Power turns harmless little flaws into major crimes.  A bit of occasional selfishness, a tendency to not be wholly truthful, a short temper, these and a hundred other peccadilloes can be harmless, perhaps even endearing in someone who has no power over you.  But they quickly turn abusive when juiced up by an excess of power.  Worse, these abuses can be entirely invisible and imperceptible to the abuser, they can only be perceived from below.

Our culture’s conception of evil as something that exists out there in the world, separate from our own actions in the world, is deeply and consequentially misleading.  Great evil is not committed by those who are greatly evil, but by those who are greatly powerful and insufficiently good.   It is more banal than baneful, and to fight it in others, we must first learn to diagnose it in ourselves

2 thoughts on “The Power-Morality Gap

  1. Very interesting concept.

    I think for it to work the word “good” must encompass both benign intentions and competence (skill).

    Someone with a great deal of power and the best, most selfless intentions can still have a disastrous effect on people if they cannot fully intellectually grasp their sphere of influence.

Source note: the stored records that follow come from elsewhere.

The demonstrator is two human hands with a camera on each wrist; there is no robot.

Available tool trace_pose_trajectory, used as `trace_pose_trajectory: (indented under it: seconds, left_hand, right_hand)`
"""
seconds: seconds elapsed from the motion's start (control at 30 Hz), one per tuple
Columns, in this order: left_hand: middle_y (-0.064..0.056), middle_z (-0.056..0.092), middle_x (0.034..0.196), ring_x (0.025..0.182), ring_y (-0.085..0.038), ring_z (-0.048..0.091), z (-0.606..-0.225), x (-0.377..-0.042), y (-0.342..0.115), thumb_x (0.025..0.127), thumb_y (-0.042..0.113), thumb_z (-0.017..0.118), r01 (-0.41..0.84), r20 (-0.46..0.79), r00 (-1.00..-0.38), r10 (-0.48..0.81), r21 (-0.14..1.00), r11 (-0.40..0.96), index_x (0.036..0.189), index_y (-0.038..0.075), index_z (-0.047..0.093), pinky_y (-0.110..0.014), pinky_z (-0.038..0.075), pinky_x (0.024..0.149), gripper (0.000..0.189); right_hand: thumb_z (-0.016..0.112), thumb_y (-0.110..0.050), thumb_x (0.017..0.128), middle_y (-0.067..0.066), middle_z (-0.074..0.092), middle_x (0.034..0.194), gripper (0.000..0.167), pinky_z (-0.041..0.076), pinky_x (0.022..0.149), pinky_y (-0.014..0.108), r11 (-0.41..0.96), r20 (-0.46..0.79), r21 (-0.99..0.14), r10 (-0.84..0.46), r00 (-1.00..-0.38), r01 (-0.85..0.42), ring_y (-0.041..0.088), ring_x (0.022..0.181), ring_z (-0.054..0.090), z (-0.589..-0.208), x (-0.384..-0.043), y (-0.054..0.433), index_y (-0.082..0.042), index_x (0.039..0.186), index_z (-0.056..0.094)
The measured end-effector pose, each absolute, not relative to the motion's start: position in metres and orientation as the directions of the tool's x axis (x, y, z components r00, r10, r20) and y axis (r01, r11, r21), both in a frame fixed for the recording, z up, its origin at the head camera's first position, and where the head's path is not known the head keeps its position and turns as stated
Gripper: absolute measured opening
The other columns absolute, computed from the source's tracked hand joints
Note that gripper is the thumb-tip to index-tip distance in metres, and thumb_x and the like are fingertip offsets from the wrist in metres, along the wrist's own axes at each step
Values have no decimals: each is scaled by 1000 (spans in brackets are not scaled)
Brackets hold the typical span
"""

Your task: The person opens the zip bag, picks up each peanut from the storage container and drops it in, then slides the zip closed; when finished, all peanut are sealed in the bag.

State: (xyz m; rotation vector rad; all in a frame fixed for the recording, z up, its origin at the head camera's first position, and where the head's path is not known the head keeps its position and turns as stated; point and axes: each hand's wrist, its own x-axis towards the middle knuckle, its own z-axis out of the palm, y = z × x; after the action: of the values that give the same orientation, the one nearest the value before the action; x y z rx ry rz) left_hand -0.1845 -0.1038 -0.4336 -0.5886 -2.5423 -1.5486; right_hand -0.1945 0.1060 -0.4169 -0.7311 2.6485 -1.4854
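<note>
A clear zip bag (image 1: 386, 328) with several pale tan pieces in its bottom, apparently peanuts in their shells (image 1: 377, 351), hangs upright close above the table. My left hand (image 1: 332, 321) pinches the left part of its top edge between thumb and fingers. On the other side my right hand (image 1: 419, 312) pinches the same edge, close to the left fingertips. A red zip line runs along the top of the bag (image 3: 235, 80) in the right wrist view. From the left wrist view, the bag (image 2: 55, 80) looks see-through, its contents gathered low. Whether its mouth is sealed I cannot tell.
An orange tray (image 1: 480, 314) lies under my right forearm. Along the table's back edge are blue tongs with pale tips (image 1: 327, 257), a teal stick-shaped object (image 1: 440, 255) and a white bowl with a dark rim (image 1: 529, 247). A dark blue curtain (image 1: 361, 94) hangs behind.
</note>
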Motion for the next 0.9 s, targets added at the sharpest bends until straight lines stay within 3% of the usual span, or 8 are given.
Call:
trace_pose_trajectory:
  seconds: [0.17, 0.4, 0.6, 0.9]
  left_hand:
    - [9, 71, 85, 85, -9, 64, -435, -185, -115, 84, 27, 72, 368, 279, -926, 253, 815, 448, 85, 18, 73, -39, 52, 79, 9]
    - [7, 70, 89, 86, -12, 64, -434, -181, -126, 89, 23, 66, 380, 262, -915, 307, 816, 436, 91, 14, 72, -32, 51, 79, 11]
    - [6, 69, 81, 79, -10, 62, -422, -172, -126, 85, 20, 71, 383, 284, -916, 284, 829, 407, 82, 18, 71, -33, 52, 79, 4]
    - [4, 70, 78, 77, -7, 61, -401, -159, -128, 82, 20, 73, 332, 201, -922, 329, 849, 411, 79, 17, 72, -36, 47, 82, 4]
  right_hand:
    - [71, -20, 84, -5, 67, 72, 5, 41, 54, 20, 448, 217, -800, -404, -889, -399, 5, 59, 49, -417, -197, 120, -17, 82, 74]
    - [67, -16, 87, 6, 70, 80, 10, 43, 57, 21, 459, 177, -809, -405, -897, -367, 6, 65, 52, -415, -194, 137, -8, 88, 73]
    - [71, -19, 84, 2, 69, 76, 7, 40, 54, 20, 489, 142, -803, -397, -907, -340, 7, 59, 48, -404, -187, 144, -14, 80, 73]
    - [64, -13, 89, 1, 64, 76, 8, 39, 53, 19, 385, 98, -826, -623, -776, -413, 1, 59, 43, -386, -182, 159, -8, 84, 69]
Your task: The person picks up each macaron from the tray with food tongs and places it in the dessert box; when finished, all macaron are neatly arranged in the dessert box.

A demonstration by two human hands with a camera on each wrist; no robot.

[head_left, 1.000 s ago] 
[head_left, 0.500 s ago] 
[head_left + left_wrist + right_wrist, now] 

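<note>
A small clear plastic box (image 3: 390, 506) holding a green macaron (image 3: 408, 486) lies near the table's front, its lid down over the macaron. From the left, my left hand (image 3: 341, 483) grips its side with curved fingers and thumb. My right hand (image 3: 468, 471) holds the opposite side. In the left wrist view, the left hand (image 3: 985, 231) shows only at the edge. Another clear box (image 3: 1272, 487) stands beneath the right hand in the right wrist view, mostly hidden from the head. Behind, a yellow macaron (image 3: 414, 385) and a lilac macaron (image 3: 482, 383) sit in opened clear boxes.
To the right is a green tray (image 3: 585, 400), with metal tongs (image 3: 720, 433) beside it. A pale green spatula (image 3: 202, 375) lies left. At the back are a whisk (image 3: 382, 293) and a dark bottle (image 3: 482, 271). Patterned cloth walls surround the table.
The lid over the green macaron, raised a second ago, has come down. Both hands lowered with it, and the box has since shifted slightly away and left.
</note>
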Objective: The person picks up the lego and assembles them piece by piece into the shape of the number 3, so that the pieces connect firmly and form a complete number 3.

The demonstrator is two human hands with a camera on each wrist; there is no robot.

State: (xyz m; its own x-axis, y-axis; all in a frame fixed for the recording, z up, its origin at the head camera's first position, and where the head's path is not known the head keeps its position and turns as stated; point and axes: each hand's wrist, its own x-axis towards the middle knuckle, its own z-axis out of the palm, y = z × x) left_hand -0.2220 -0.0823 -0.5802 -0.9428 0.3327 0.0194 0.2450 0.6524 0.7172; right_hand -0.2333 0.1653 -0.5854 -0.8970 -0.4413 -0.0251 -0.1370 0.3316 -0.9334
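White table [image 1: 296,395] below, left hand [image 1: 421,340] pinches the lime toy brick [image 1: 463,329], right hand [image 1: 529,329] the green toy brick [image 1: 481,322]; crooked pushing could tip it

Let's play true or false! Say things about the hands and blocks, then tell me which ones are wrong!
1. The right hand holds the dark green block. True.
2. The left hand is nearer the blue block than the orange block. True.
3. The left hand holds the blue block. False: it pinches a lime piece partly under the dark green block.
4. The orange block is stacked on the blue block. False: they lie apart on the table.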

An amateur surgeon with an inflated idea of his own capacity may have the most moral and benign intentions to save his friend’s life and also save them the expense of going to a hospital by performing a triple bypass surgery using kitchen utensils, yet in spite of such benign intentions, this amateur surgeon might kill his friend.

    In my view:

    Crime = Bad Intention + Accurate understanding of reality

    Certifiable Insanity = Good Intention + Inaccurate understanding of reality

    While sadistic parents exist, there are also many parents who have the best intentions for their children yet damage (perhaps even kill them) out of simple incompetence.

    Also when we thing about teachers or policemen, it actually often takes a great deal of diplomatic skill to diffuse a potentially violent situation or to cajole an unruly pupil without resorting to excessive punishment, so even those with the most benign intentions could still end up resorting to violence as a result of a lack of diplomatic skill.

    1. Great point. My sense of morals is definitely influenced by the ancient Greek notion where “virtue” implies not only the intention to do good, but also the capacity or the competence to do it.